CRM Glossary

CRM Glossary

The A-Z of Customer Relationship Management

Learn the CRM jargon and the most commonly used buzzwords.

Analytical CRM

Analytical CRM uses Business Intelligence (BI) and data mining to report on and predict customer behavior.

Back Office

Administrative staff of a company who do not have face-to-face contact with the company’s customers such as operations, IT and Finance.


How products and services are sold to end customers. Retailers and wholesalers are examples of different channels.

Channel conflict

This happens when a company tries to sell products or services to the same customer group using different channels Selling via Internet and via retail is a good example of channel conflict.

Customer Churn

Customer defection or disloyalty. Can be calculated as the number of lost customers from the average number of customers within the same period, and shown as a percentage.

Collaborative filtering

A feature of CRM software that allows a business to provide products or services to a customer based on what other customers with similar preferences have purchased in the past. Internet retailers use collaborative filtering to recommend popular products to you.

Cross selling

Identifying and selling additional different goods as a result of the customer’s original purchase, either at the time of purchase or after.

Customer loyalty

Measured as the extent to which customers will purchase additional products or services based on a previous buying experience.

Customer Relationship Management (CRM)

A business strategy that puts the customer at the heart of the business and utilises software to retain and improve customer loyalty and profitability.

Data Mining

Analyzing information to identify trends, patterns and business opportunities.

Data Warehouse

An information repository such as a database that allows companies to access and analyze data and trends.

Front Office

The operations and staff of a company that are customer facing.
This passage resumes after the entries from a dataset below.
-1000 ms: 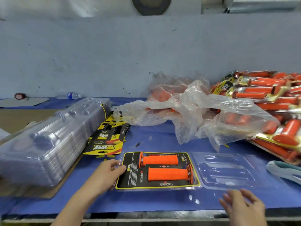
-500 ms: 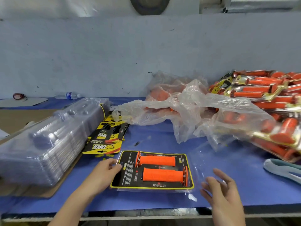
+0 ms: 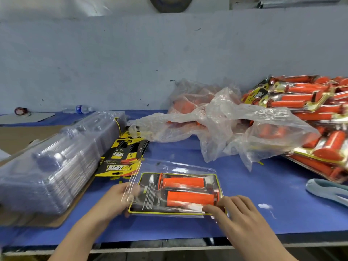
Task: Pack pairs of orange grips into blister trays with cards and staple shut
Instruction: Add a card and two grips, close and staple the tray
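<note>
At the far left of the blue worktop (image 3: 244, 187) lies a tall stack of clear empty blister trays (image 3: 54, 166), resting on brown cardboard. Just right of it sits a fanned pile of yellow-and-black cards (image 3: 120, 157). The left hand (image 3: 114, 198) has its grip closed on the left edge of the blister pack (image 3: 175, 193), thumb over the clear plastic. The pack lies near the front edge of the worktop, its transparent cover folded over a black card and two orange grips (image 3: 186, 191) lying side by side. The right hand (image 3: 237, 213) presses flat on the pack's near right corner, fingers extended, grasping nothing. Behind, a crumpled clear bag (image 3: 226, 127) holds loose orange grips. At the right, finished packs (image 3: 310, 113) are heaped; a pale blue tool (image 3: 327, 191) lies below them.
</note>
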The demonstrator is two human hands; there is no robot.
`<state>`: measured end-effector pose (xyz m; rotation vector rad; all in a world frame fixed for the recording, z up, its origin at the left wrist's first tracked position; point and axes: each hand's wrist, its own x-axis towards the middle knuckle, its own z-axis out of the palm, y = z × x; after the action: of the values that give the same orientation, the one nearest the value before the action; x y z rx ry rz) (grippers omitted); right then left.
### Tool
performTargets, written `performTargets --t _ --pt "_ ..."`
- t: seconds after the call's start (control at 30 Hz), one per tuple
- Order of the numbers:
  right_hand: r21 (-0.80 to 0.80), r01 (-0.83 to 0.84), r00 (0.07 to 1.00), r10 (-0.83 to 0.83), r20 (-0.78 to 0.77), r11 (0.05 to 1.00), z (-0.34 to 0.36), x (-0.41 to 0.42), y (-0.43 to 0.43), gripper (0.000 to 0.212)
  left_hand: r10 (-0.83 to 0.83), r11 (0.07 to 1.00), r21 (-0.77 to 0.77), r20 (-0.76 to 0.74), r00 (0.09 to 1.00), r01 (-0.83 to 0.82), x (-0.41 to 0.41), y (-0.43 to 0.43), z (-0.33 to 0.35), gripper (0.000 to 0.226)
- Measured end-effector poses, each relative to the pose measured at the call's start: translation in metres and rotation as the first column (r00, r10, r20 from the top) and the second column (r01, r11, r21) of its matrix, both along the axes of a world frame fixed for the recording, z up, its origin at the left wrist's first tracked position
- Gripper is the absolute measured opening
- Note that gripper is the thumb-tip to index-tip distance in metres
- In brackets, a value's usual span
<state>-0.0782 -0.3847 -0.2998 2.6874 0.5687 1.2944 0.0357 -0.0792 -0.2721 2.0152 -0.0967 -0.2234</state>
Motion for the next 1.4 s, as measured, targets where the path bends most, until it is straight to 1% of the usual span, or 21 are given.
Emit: performTargets --t 0.03,0.1,0.13,0.17,0.2,0.23,0.27,0.3,0.33,0.37,0.4,0.43,0.57,0.67,0.8,0.97,1.03,1.13,1.3,1.37,1.4 --pt "-0.02 -0.023 1.0 0.023 0.009 1.0 0.001 0.002 -0.002 0.033 0.01 0.998 -0.069 -0.047 0.999 -0.013 0.001 -0.001 -0.001 0.046" --pt "-0.05 -0.055 0.998 0.057 0.028 0.997 0.002 0.005 -0.006 0.042 0.153 0.972 -0.169 -0.055 0.987 -0.16 0.004 -0.004 0.0 0.043" --pt "-0.058 -0.066 0.997 0.069 0.034 0.996 0.002 0.006 -0.008 0.047 0.272 0.952 -0.161 0.048 0.961 -0.261 0.004 -0.006 0.002 0.037" --pt "-0.063 -0.077 0.996 0.079 0.034 0.995 0.002 0.007 -0.009 0.049 0.37 0.929 -0.109 0.232 0.9 -0.354 0.001 -0.008 0.004 0.034" --pt "-0.068 -0.083 0.996 0.085 0.03 0.994 0.001 0.008 -0.011 0.049 0.372 0.919 -0.05 0.449 0.813 -0.392 -0.005 -0.013 0.007 0.031" --pt "-0.069 -0.088 0.996 0.09 0.024 0.994 0.0 0.009 -0.012 0.045 0.272 0.934 0.009 0.629 0.728 -0.357 -0.013 -0.02 0.012 0.026" --pt "-0.06 -0.095 0.995 0.096 0.012 0.994 -0.002 0.011 -0.013 0.04 0.089 0.964 0.102 0.745 0.661 -0.245 -0.022 -0.028 0.014 0.021" --pt "-0.043 -0.103 0.995 0.103 0.002 0.994 -0.003 0.012 -0.013 0.037 -0.122 0.964 0.239 0.793 0.597 -0.12 -0.03 -0.038 0.012 0.018" --pt "-0.026 -0.108 0.994 0.108 -0.006 0.994 -0.003 0.014 -0.013 0.036 -0.316 0.918 0.394 0.798 0.512 -0.046 -0.037 -0.052 0.007 0.019" --pt "-0.011 -0.111 0.994 0.111 -0.011 0.994 -0.004 0.015 -0.013 0.034 -0.473 0.845 0.533 0.781 0.408 -0.039 -0.042 -0.066 -0.002 0.021" --pt "0.003 -0.115 0.993 0.115 -0.016 0.993 -0.004 0.016 -0.013 0.031 -0.575 0.776 0.625 0.755 0.316 -0.08 -0.045 -0.079 -0.01 0.02" --pt "0.015 -0.123 0.992 0.123 -0.022 0.992 -0.004 0.017 -0.013 0.027 -0.625 0.731 0.671 0.732 0.27 -0.126 -0.047 -0.091 -0.016 0.017" --pt "0.049 -0.147 0.988 0.148 -0.03 0.988 -0.008 0.02 -0.012 0.012 -0.613 0.733 0.65 0.759 0.22 -0.199 -0.047 -0.108 -0.019 0.007" --pt "0.05 -0.106 0.992 0.109 -0.065 0.993 -0.007 0.022 -0.024 0.025 -0.614 0.74 0.639 0.769 0.176 -0.21 -0.037 -0.099 -0.019 0.003" --pt "0.077 -0.074 0.989 0.083 -0.121 0.994 0.0 0.021 -0.047 0.018 -0.544 0.767 0.576 0.818 0.189 -0.283 -0.026 -0.074 -0.017 0.024" --pt "0.073 -0.027 0.991 0.037 -0.13 0.997 0.0 0.019 -0.064 0.012 -0.501 0.785 0.548 0.836 0.224 -0.287 -0.02 -0.036 -0.014 0.027" --pt "0.061 0.017 0.993 -0.01 -0.116 0.998 0.001 0.018 -0.068 0.016 -0.49 0.792 0.543 0.838 0.239 -0.28 -0.022 -0.028 -0.014 0.029" --pt "0.055 0.092 0.992 -0.087 -0.087 0.994 0.0 0.018 -0.06 0.022 -0.521 0.785 0.563 0.826 0.216 -0.257 -0.03 -0.032 -0.015 0.03" --pt "0.139 0.135 0.99 -0.13 -0.048 0.981 0.004 0.021 -0.024 0.008 -0.551 0.811 0.556 0.83 0.085 -0.181 -0.046 -0.044 -0.014 0.023" --pt "0.172 0.128 0.988 -0.11 -0.112 0.977 0.011 0.022 -0.019 0.024 -0.563 0.818 0.566 0.824 0.057 -0.105 -0.049 -0.048 -0.018 0.015" --pt "0.189 0.123 0.985 -0.096 -0.145 0.974 0.014 0.022 -0.019 0.027 -0.56 0.822 0.564 0.825 0.07 -0.07 -0.048 -0.048 -0.019 0.009"
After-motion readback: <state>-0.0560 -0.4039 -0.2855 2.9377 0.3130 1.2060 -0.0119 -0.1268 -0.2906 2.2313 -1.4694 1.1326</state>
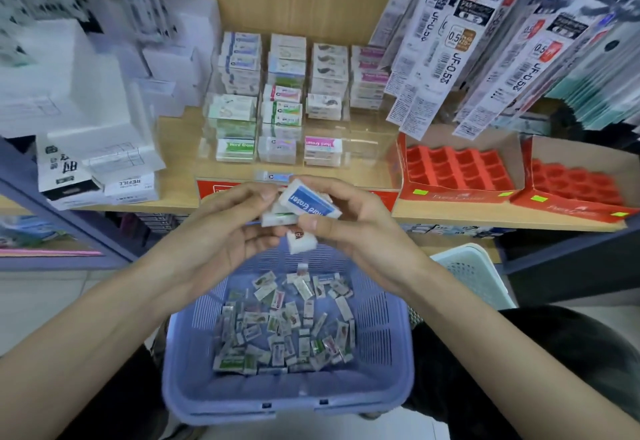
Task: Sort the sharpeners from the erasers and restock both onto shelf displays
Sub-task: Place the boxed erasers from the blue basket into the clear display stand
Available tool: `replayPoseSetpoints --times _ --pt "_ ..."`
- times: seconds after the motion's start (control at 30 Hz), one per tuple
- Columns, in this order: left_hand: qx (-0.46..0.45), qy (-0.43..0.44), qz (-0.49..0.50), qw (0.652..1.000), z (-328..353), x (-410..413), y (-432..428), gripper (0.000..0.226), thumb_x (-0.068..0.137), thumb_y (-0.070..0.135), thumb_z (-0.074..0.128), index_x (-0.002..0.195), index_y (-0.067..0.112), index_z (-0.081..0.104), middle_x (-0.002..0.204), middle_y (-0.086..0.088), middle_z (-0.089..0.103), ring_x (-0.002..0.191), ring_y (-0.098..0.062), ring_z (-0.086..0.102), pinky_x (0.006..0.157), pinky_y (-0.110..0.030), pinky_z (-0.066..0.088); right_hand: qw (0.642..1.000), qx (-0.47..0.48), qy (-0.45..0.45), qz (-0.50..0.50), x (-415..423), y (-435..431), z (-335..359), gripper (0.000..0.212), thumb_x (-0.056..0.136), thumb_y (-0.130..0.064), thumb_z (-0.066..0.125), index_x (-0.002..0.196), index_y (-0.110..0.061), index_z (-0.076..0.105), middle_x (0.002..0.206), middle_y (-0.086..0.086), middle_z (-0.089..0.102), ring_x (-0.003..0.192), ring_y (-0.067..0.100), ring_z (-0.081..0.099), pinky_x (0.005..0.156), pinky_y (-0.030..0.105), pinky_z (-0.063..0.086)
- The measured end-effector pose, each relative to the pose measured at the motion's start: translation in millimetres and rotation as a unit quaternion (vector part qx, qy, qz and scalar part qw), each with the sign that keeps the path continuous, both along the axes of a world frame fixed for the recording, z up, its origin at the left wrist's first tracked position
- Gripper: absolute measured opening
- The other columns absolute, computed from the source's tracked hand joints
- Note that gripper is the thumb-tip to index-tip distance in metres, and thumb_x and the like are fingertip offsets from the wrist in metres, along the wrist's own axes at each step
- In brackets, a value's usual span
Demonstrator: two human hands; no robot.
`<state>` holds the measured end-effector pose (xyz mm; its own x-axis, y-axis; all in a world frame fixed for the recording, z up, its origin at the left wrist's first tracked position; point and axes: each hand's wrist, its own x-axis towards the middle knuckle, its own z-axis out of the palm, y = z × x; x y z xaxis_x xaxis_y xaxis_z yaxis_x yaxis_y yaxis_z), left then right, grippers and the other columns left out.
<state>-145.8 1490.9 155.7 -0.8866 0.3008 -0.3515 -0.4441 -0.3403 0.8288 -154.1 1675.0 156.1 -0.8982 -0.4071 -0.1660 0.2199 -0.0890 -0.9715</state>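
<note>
A blue-sleeved eraser (311, 202), white and printed "Hard Eraser", lies tilted on top of a green-banded eraser (277, 219) and a small white one, all held above the far rim of the lilac basket (287, 401). The right hand (349, 228) curls round the blue-sleeved eraser, thumb in front. The left hand (221, 231) pinches the bundle's left end with bent fingertips. The loose erasers (287, 328) cover the basket floor. The clear display (277, 110) stands near the front edge of the shelf (176, 148).
</note>
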Motion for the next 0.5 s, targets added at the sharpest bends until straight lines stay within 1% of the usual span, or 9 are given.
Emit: replayPoseSetpoints --times 0.07,0.13,0.23,0.3,0.37,0.4,0.43,0.5 --pt "-0.015 -0.001 0.006 1.000 2.3 1.2 3.5 0.025 0.074 0.025 0.060 0.094 0.012 0.069 0.080 -0.004 0.070 0.062 -0.009 0.062 0.057 -0.017 0.052 1.000 -0.014 -0.015 -0.001 0.0 1.0 -0.9 0.040 0.077 -0.008 0.069 0.115 -0.018 0.062 0.110 0.004 0.066 0.101 0.017 0.061 0.092 0.035 0.049" --pt "-0.016 -0.005 0.012 1.000 3.1 2.2 5.4 0.025 0.075 0.024 0.058 0.095 0.011 0.067 0.078 -0.003 0.069 0.060 -0.009 0.061 0.055 -0.017 0.051 0.998 -0.048 -0.036 -0.001 2.4 0.6 -0.8 0.039 0.080 -0.006 0.066 0.118 -0.013 0.060 0.109 0.005 0.067 0.100 0.018 0.062 0.092 0.033 0.050" --pt "-0.026 -0.017 0.025 0.999 3.2 2.0 6.0 0.029 0.075 0.029 0.060 0.098 0.013 0.066 0.084 -0.003 0.067 0.061 -0.009 0.060 0.052 -0.017 0.047 0.992 -0.109 -0.066 -0.010 5.9 -1.2 1.1 0.032 0.082 -0.007 0.057 0.114 -0.008 0.060 0.101 0.004 0.071 0.091 0.015 0.067 0.080 0.024 0.055" --pt "-0.036 -0.035 0.016 0.999 2.8 1.9 6.3 0.041 0.073 0.037 0.062 0.108 0.015 0.062 0.096 -0.006 0.066 0.069 -0.013 0.063 0.056 -0.021 0.048 0.989 -0.127 -0.075 -0.013 6.3 -2.8 3.2 0.031 0.082 -0.010 0.052 0.112 -0.008 0.060 0.100 0.004 0.071 0.090 0.015 0.068 0.078 0.024 0.055" --pt "-0.031 -0.056 -0.002 0.998 2.3 2.0 7.5 0.054 0.074 0.042 0.060 0.121 0.015 0.056 0.110 -0.009 0.067 0.084 -0.019 0.068 0.064 -0.026 0.055 0.989 -0.126 -0.073 -0.018 5.0 -4.0 2.9 0.030 0.084 -0.011 0.051 0.112 -0.010 0.060 0.102 0.004 0.071 0.093 0.016 0.067 0.079 0.024 0.055" --pt "-0.020 -0.064 -0.009 0.998 2.6 2.3 8.3 0.056 0.077 0.042 0.058 0.125 0.014 0.054 0.114 -0.010 0.067 0.091 -0.022 0.069 0.068 -0.030 0.057 0.990 -0.122 -0.071 -0.022 4.5 -4.5 2.3 0.029 0.085 -0.011 0.050 0.113 -0.010 0.059 0.103 0.005 0.070 0.093 0.017 0.067 0.079 0.025 0.055" --pt "-0.007 -0.068 -0.013 0.998 2.6 2.4 9.0 0.055 0.080 0.041 0.056 0.127 0.014 0.052 0.115 -0.010 0.068 0.095 -0.026 0.069 0.070 -0.033 0.058 0.991 -0.113 -0.066 -0.026 3.9 -5.1 1.1 0.028 0.086 -0.011 0.050 0.113 -0.010 0.057 0.104 0.005 0.069 0.093 0.018 0.067 0.079 0.025 0.055" --pt "0.014 -0.078 -0.005 0.997 3.3 2.5 10.4 0.051 0.083 0.039 0.053 0.127 0.015 0.052 0.112 -0.012 0.069 0.097 -0.030 0.069 0.071 -0.035 0.059 0.995 -0.078 -0.041 -0.038 3.0 -5.8 -2.3 0.027 0.086 -0.014 0.051 0.112 -0.010 0.049 0.105 0.009 0.067 0.093 0.022 0.066 0.078 0.029 0.056"
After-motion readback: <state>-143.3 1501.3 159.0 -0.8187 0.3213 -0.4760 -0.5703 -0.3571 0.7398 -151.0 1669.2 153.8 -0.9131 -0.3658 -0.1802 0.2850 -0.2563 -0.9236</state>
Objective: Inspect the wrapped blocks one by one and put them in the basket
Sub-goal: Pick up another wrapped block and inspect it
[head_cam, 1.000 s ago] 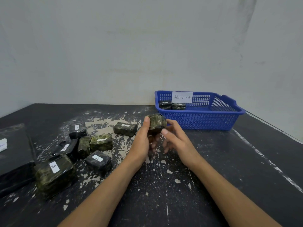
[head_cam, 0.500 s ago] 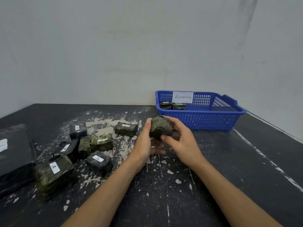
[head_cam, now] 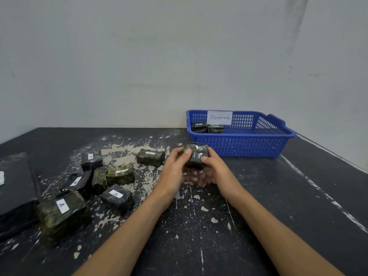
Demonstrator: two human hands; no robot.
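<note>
Both hands are up over the middle of the scuffed black counter, where the paint has flaked off in pale patches. Between them they hold a small dark greenish block wrapped in shiny clear film. The left hand grips its left side with the thumb laid over the top edge. The right hand grips the right side, thumb pressed on the near face, and its other fingers curl underneath. The block is held off the counter, just in front of the blue plastic lattice basket, which stands at the back right by the wall. A white paper label reading "Abnormal" hangs on the basket's far wall, and two wrapped blocks lie side by side in its back left corner. To the left of the hands, seven more wrapped blocks lie scattered on the counter, most showing a small white sticker marked "A". The largest block sits nearest the front left. A flat black slab lies at the far left edge.
</note>
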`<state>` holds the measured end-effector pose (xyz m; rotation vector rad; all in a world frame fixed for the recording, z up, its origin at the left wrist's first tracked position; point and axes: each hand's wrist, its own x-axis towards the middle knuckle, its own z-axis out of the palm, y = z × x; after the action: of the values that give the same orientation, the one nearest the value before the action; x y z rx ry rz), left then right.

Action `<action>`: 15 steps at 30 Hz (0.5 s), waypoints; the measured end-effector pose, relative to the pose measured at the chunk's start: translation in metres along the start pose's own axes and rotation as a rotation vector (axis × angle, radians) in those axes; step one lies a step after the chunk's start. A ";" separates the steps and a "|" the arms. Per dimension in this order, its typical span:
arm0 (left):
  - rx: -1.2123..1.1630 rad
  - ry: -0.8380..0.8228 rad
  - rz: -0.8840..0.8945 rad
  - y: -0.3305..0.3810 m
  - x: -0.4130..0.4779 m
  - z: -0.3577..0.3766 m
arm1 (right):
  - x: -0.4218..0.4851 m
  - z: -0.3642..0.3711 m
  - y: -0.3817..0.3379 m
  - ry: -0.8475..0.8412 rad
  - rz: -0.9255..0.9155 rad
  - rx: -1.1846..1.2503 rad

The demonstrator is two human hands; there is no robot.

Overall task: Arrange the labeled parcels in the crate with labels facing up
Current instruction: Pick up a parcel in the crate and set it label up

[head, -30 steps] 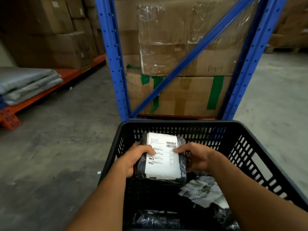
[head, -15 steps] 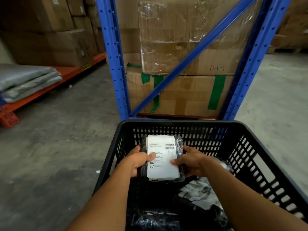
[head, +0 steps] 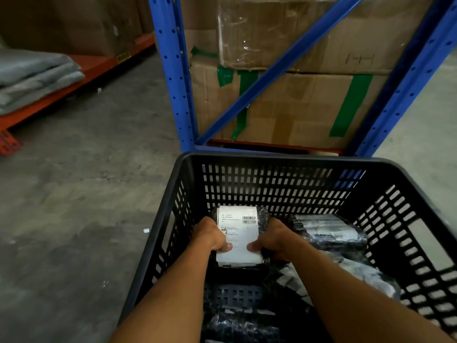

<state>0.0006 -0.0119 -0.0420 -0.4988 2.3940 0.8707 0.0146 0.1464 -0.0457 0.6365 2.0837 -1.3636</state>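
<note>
The crate [head: 284,160] stood on the floor [head: 74,206] before a rack [head: 173,78] stacked with cartons [head: 296,107]. Inside it, toward the far left corner, a parcel [head: 238,233] lay label up between the left hand [head: 210,235] and right hand [head: 277,240]; another parcel [head: 329,231] lay to its right.

The print on the label [head: 238,235] is too small to read. Right of it, a second parcel [head: 329,232] is blurred, its label side unclear. Nearer than the label, another parcel [head: 237,325] runs off the bottom edge.
</note>
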 end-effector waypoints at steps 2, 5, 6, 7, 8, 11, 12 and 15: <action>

These may include: customer service, customer support, call centers, and internal sales.

One-to-one marketing

Learning about and developing a relationship with the customer on a personalized, interactive basis.


Dividing customers into groups, each with common demographic attributes and assessing their value to the business.

Up selling

increasing the value of a sale to the customer, for example by offering a more expensive version or add-ons, either at the time of sale or after.